Merits of copy-on-write semantics

Question

I am wondering what possible merits does copy-on-write have? Naturally, I don't expect personal opinions, but real-world practical scenarios where it can be technically and practically beneficial in a tangible way. And by tangible I mean something more than saving you the typing of a & character.

To clarify, this question is in the context of datatypes, where assignment or copy construction creates an implicit shallow copy, but modifications to it creates an implicit deep copy and applies the changes to it instead of the original object.

The reason I am asking is I don't seem to find any merits of having COW as a default implicit behavior. I use Qt, which has COW implemented for a lot of the datatypes, practically all which have some underlying dynamically allocated storage. But how does it really benefit the user?

An example:

QString s("some text");
QString s1 = s; // now both s and s1 internally use the same resource

qDebug() << s1; // const operation, nothing changes
s1[o] = z; // s1 "detaches" from s, allocates new storage and modifies first character
           // s is still "some text"

What do we win by using COW in this example?

If all we intend to do is use const operations, s1 is redundant, might as well use s.

If we intend to change the value, then COW only delays the resource copy until the first non-const operation, at the (albeit minimal) cost of incrementing the ref count for the implicit sharing and detaching from the shared storage. It does look like all the overhead involved in COW is pointless.

It is not much different in the context of parameter passing - if you don't intend to modify the value, pass as const reference, if you do want to modify, you either make an implicit deep copy if you don't want to modify the original object, or pass by reference if you want to modify it. Again COW seems like needless overhead that doesn't achieve anything, and only adds a limitation that you cannot modify the original value even if you want to, as any change will detach from the original object.

So depending on whether you know about COW or are oblivious to it, it may either result in code with obscure intent and needless overhead, or completely confusing behavior which doesn't match the expectations and leaves you scratching your head.

To me it seems that there are more efficient and more readable solutions whether you want to avoid an unnecessary deep copy, or you intend to make one. So where is the practical benefit from COW? I assume there must be some benefit since in it used in such a popular and powerful framework.

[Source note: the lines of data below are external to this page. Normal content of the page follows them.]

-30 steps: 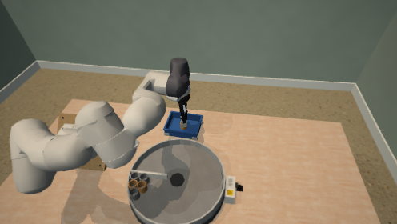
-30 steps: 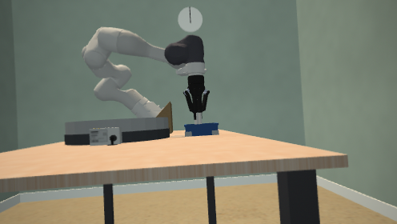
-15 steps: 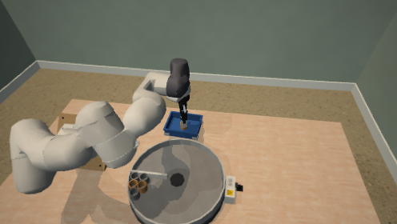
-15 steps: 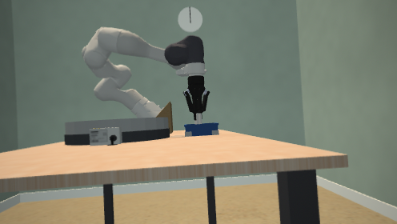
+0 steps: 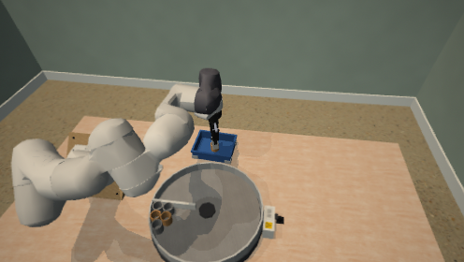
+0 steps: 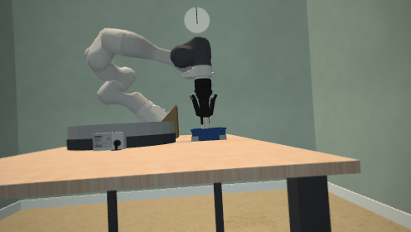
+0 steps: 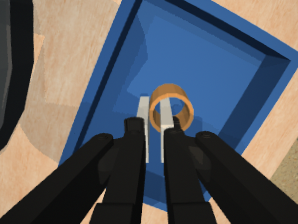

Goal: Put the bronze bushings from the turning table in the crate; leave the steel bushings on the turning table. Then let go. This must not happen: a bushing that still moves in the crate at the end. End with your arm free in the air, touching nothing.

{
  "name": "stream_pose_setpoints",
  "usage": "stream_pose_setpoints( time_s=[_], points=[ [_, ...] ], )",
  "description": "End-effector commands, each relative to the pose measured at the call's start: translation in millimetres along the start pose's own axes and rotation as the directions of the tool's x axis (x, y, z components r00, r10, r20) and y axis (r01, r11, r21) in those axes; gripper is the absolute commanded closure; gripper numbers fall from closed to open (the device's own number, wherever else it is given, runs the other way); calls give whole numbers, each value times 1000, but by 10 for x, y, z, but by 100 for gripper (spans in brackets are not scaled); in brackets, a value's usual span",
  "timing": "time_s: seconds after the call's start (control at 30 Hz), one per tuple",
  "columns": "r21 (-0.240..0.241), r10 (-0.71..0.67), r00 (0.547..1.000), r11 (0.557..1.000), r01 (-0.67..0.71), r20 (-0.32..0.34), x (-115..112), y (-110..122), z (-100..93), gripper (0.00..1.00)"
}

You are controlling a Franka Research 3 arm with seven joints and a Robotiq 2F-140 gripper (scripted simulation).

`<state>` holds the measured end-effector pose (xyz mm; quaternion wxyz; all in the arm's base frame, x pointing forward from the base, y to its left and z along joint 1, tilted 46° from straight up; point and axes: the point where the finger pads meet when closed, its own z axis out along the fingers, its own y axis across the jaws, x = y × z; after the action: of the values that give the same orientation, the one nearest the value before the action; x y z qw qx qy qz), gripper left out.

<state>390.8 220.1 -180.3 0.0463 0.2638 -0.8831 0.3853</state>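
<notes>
"What have you got?"

"I'm clenched on a bronze bushing (image 5: 214, 148) (image 7: 188, 119) over the crate (image 5: 200, 155) (image 6: 208, 134) (image 7: 95, 89). The gripper (image 5: 215, 144) (image 6: 205, 124) (image 7: 154, 110) has one finger inside the ring and one outside, so I'm pinching its wall."

"And the others?"

"Two bronze bushings (image 5: 166, 218) sit on the turning table (image 5: 260, 198) (image 6: 120, 129) (image 7: 29, 60), among three steel bushings (image 5: 157, 226), by the pale bar (image 5: 174, 203)."

"How will they handle?"

"Stiff, I'd guess, fairly heavy for their size, and smooth enough to slip or swing. I'd take each by its wall again, square to the rim, without nudging the steel neighbours. For this one: lower, then open gently."

"What's around you?"

"A pale wooden table (image 5: 337, 196) (image 6: 249, 159) (image 7: 65, 50) with light grain; the crate is just beside the turning table. Beyond are green walls (image 5: 281, 47) (image 6: 265, 62), a speckled tan floor (image 5: 318, 117) (image 6: 166, 211) (image 7: 287, 175) and a round clock (image 6: 203, 22)."
</notes>
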Motion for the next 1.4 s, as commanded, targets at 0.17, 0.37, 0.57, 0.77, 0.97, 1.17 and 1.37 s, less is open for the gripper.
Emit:
stream_pose_setpoints(
  time_s=[0.17, 0.37, 0.57, 0.77, 0.97, 1.17, 1.37],
  points=[
    [0, 2, 1000, 1000, -2, 5, -10, 5, 5, 100],
    [0, 2, 1000, 1000, -2, 5, -10, 5, 5, 100],
    [0, 2, 1000, 1000, -2, 5, -10, 5, 5, 100],
    [0, 2, 1000, 1000, -2, 5, -10, 5, 5, 90],
    [0, 2, 1000, 1000, -2, 5, -10, 5, 5, 90],
    [0, 2, 1000, 1000, -2, 5, -10, 5, 5, 90],
    [0, 2, 1000, 1000, -2, 5, -10, 5, 5, 90]
  ],
)
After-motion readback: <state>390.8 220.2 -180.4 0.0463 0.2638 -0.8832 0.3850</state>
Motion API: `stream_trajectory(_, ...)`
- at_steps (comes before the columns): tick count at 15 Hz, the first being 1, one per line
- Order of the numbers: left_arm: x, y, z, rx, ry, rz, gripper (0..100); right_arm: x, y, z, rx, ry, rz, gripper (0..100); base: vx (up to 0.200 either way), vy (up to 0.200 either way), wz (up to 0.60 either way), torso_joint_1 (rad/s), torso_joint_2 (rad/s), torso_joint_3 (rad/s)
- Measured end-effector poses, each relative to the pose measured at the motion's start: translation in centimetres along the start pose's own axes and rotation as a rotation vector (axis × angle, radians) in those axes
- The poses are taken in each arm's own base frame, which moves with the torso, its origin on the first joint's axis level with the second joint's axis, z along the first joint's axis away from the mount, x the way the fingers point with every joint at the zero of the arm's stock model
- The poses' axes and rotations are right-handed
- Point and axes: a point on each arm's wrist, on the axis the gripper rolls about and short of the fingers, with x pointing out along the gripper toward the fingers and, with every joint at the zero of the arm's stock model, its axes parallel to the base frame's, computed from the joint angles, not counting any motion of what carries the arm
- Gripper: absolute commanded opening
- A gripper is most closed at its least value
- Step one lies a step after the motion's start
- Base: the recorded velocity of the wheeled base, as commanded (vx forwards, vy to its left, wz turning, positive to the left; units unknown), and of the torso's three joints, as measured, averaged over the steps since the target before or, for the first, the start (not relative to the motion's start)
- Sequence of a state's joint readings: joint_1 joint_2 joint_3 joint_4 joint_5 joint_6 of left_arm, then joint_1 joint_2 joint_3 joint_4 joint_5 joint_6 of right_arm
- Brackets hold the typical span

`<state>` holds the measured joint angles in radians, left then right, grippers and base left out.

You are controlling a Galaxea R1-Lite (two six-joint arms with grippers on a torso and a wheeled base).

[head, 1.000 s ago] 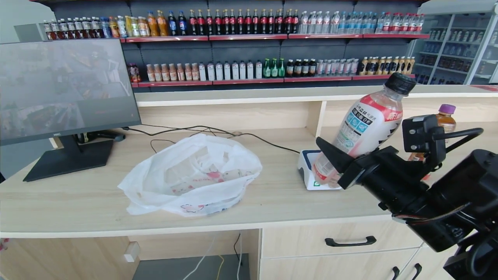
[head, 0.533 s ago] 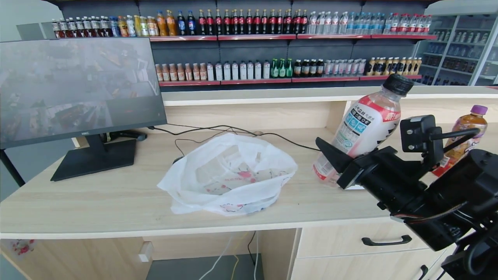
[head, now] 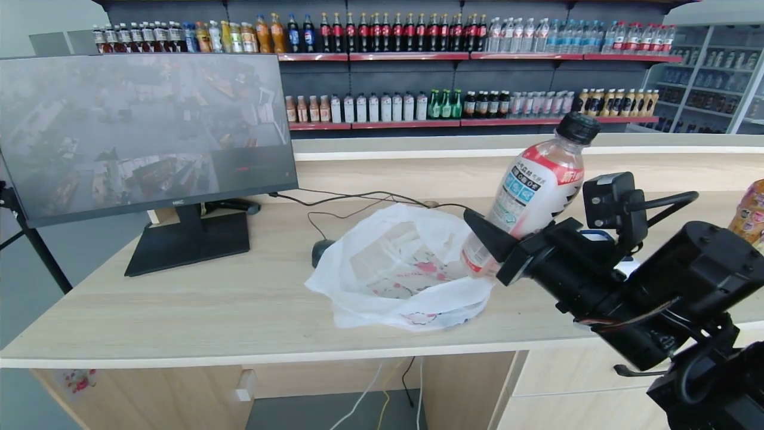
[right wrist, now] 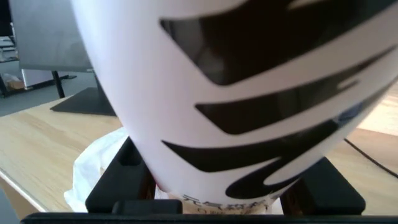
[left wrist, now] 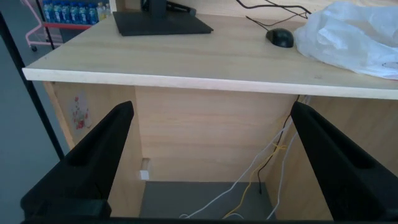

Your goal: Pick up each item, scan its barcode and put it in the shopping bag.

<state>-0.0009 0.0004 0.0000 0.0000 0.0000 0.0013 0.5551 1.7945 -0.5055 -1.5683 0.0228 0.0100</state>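
My right gripper is shut on the lower part of a clear drink bottle with a white, red and blue label and a black cap. The bottle tilts, its base just above the right rim of the white plastic shopping bag, which lies open on the wooden counter. In the right wrist view the bottle sits between the fingers, with the bag below. My left gripper hangs open with nothing in it, in front of the counter below its edge, with the bag up on top.
A monitor on a black stand fills the counter's left. A dark mouse and cables lie just behind the bag. Another bottle stands at the far right. Shelves of drinks line the back wall.
The head camera has swung, shifting the whole scene rightward. Against the counter, my right gripper has carried the bottle from over the scanner to the bag's right rim.
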Motion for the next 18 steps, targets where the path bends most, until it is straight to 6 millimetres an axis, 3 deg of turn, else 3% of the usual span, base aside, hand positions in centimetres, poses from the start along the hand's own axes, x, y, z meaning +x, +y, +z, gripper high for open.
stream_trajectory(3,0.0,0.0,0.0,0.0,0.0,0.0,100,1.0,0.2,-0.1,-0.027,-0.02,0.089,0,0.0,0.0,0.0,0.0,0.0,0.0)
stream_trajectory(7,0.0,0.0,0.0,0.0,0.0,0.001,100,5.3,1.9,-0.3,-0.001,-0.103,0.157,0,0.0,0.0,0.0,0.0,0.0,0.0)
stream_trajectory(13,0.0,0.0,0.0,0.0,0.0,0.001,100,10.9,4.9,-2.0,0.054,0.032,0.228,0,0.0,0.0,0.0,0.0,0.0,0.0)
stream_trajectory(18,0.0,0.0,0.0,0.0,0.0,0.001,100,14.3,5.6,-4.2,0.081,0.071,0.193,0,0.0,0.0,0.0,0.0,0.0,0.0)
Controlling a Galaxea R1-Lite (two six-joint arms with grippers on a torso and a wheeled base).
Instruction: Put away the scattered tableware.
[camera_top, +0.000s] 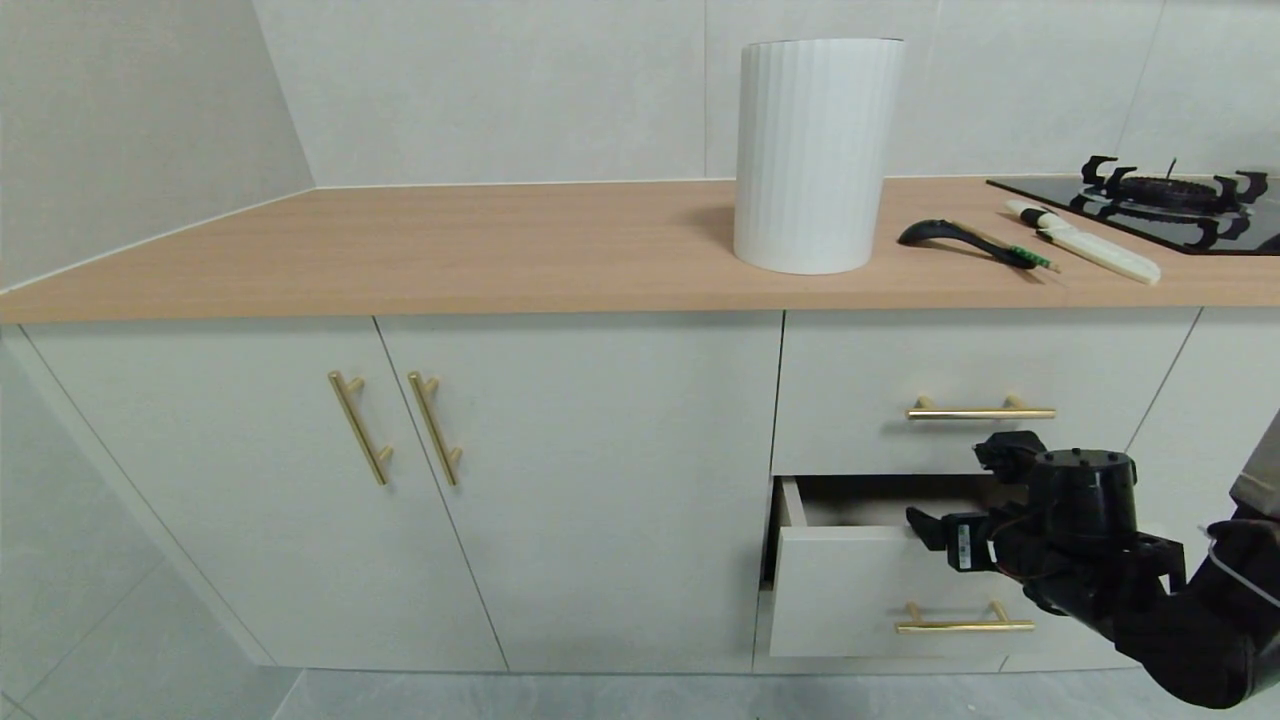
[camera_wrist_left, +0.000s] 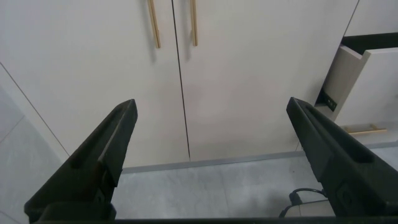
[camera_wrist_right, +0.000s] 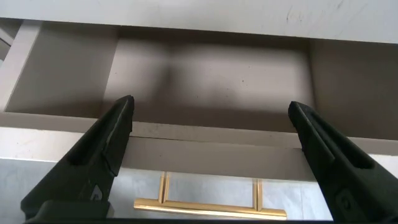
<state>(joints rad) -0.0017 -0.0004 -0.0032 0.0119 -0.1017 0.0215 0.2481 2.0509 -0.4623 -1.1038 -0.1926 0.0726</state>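
Note:
On the wooden counter lie a black ladle (camera_top: 950, 237), a thin green-tipped utensil (camera_top: 1030, 258) and a white knife (camera_top: 1085, 250), right of a tall white ribbed container (camera_top: 812, 155). Below them the lower drawer (camera_top: 840, 590) stands pulled out; its inside (camera_wrist_right: 211, 74) looks bare. My right gripper (camera_top: 950, 490) hangs open just in front of and above the drawer's front panel, holding nothing; the right wrist view has its fingers (camera_wrist_right: 211, 106) spread over the drawer opening. My left gripper (camera_wrist_left: 210, 104) is open and empty, low in front of the cabinet doors (camera_wrist_left: 180, 81).
A black gas hob (camera_top: 1160, 200) sits at the counter's far right. The upper drawer (camera_top: 980, 385) is closed, with a gold handle. Two cabinet doors (camera_top: 400, 480) with gold handles are closed at left. The left wrist view catches the open drawer's side (camera_wrist_left: 351, 74) and grey floor below.

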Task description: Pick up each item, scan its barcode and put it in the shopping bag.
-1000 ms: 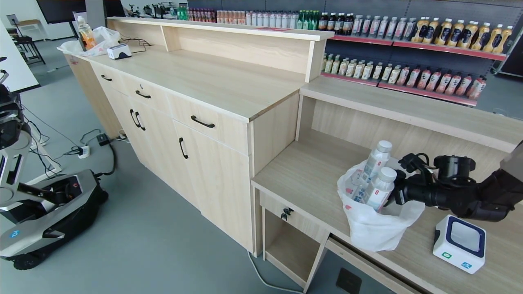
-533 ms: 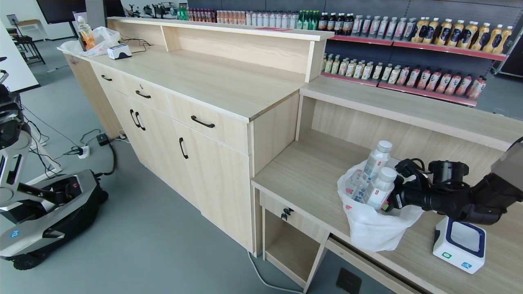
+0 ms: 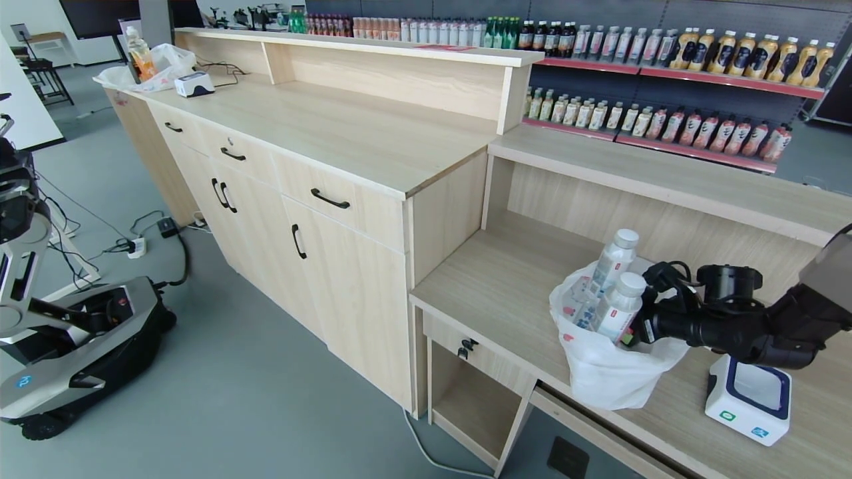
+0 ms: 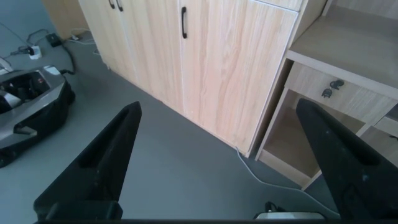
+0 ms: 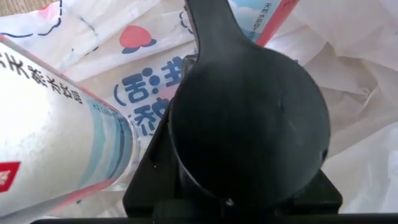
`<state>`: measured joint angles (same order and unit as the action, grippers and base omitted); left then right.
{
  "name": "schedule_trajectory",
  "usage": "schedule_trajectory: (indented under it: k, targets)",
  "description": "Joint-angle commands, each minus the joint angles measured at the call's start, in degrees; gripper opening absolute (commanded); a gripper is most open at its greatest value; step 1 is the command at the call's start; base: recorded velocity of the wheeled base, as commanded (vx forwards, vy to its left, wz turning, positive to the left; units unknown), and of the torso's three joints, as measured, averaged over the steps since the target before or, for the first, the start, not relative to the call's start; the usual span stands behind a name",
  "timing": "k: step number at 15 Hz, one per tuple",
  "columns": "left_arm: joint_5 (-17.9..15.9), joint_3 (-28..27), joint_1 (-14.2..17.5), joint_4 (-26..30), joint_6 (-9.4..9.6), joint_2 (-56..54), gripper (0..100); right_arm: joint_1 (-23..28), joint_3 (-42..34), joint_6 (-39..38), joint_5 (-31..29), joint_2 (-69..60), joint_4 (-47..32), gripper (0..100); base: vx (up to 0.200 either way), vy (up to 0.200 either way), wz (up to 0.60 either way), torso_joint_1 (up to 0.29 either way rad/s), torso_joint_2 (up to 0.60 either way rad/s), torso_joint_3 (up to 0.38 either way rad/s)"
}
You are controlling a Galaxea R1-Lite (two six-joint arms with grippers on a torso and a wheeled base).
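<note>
Head view gave me the white plastic shopping bag in the lower right of the frame, standing open on the pale wooden surface. Two white plastic bottles with white caps stood in it, both tilted toward the upper right. The taller bottle was behind and the shorter bottle in front, the two close together.

My right end effector sat at the bag's mouth, just right of the shorter bottle, with its black arm running off toward the right edge. I could not tell whether that end effector was spread or pinching anything. In the right wrist view a dark round shape covered the middle. The bag's crumpled plastic lay around it, and a white bottle with a pink and blue label lay close against it.

A white box-shaped barcode scanner with a dark-blue framed window stood on the same surface. It was just right of the bag and partly under the arm.

Left wrist view showed my left end effector with its two dark fingers spread wide, and grey floor and pale cabinet doors beyond them. Rows of drink bottles on red-edged shelves lined the upper right of the head view.
</note>
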<state>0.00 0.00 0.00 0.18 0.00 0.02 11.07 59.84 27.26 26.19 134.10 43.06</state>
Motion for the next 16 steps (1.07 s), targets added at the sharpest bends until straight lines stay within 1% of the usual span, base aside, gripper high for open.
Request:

Furthermore, from what I've read, COW is now explicitly forbidden in the C++ standard library. Don't know whether the con's I see in it have something to do with it, but either way, there must be a reason for this.

score 18 · Accepted Answer · edited May 23 '17 at 11:33

Copy on write is used in situations where you very often will create a copy of the object and not modify it. In those situations, it pays for itself.

As you mentioned, you can pass a const object, and in many cases that is sufficient. However, const only guarantees that the caller can't mutate it (unless they const_cast, of course). It does not handle multithreading cases and it does not handle cases where there are callbacks (which might mutate the original object). Passing a COW object by value puts the challenges of managing these details on the API developer, rather than the API user.

The new rules for C+11 forbid COW for std::string in particular. Iterators on a string must be invalidated if the backing buffer is detached. If the iterator was being implemented as a char* (As opposed to a string* and an index), this iterators are no longer valid. The C++ community had to decide how often iterators could be invalidated, and the decision was that operator[] should not be one of those cases. operator[] on a std::string returns a char&, which may be modified. Thus, operator[] would need to detach the string, invalidating iterators. This was deemed to be a poor trade, and unlike functions like end() and cend(), there's no way to ask for the const version of operator[] short of const casting the string. (related).

COW is still alive and well outside of the STL. In particular, I have found it very useful in cases where it is unreasonable for a user of my APIs to expect that there's some heavyweight object behind what appears to be a very lightweight object. I may wish to use COW in the background to ensure they never have to be concerned with such implementation details.

score 5 · Answer 2 · 2018-02-04T19:04:21.387

For strings and such it seems like it would pessimize more common use cases than not, as the common case for strings is often small strings, and there the overhead of COW would tend to far outweigh the cost of simply copying the small string. A small buffer optimization makes much more sense to me there to avoid the heap allocation in such cases instead of the string copies.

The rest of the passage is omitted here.